### How to complete this task
Give back exactly the lines that run from the beginning of the entries to the line containing "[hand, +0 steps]", both included, and nothing else.
○ ○ ○
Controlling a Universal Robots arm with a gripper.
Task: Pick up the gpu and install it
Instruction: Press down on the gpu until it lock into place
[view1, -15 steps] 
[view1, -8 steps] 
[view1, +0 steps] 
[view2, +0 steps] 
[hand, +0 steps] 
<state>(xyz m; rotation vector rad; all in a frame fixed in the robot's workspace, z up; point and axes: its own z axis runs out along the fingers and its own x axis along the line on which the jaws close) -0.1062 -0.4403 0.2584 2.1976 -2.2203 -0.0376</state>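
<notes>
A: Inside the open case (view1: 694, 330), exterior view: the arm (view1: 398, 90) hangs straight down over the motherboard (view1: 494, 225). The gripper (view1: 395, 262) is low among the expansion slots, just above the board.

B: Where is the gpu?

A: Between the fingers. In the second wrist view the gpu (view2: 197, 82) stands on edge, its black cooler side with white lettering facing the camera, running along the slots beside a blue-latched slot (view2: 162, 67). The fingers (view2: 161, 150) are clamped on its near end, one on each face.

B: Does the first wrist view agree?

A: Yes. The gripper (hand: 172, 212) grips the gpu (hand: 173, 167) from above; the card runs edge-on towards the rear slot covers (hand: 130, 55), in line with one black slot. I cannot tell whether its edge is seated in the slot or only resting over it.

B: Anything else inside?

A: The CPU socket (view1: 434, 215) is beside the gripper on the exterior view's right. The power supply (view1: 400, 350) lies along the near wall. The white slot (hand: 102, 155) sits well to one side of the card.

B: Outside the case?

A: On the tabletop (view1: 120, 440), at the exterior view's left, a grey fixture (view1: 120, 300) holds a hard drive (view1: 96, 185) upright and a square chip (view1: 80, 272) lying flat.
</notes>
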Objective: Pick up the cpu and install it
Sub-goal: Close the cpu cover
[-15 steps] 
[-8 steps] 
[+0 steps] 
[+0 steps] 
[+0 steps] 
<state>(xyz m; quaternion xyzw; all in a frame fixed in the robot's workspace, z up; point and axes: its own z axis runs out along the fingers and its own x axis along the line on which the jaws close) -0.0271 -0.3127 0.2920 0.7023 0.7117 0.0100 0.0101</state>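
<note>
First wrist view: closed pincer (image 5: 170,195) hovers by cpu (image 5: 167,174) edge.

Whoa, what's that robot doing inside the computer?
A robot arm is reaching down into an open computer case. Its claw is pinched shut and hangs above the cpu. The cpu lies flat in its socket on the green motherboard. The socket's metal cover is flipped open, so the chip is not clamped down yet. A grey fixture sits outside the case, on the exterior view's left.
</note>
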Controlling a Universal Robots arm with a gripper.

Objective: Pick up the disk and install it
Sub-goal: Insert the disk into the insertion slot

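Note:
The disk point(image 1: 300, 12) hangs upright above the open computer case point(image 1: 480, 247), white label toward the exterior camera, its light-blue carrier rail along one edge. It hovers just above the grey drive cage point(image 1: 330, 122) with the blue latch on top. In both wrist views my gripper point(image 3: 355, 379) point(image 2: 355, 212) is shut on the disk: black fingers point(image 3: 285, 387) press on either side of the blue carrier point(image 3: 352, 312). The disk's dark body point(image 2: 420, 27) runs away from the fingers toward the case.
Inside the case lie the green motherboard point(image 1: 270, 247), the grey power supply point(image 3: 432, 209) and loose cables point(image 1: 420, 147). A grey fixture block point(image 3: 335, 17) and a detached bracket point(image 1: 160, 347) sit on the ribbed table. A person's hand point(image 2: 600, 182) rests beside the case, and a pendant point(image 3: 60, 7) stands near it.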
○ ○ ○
### Written response
Controlling a Universal Robots arm with a gripper.
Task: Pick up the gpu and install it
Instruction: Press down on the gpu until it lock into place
[view1, -15 steps] 
[view1, -8 steps] 
[view1, +0 steps] 
[view2, +0 steps] 
[hand, +0 steps] 

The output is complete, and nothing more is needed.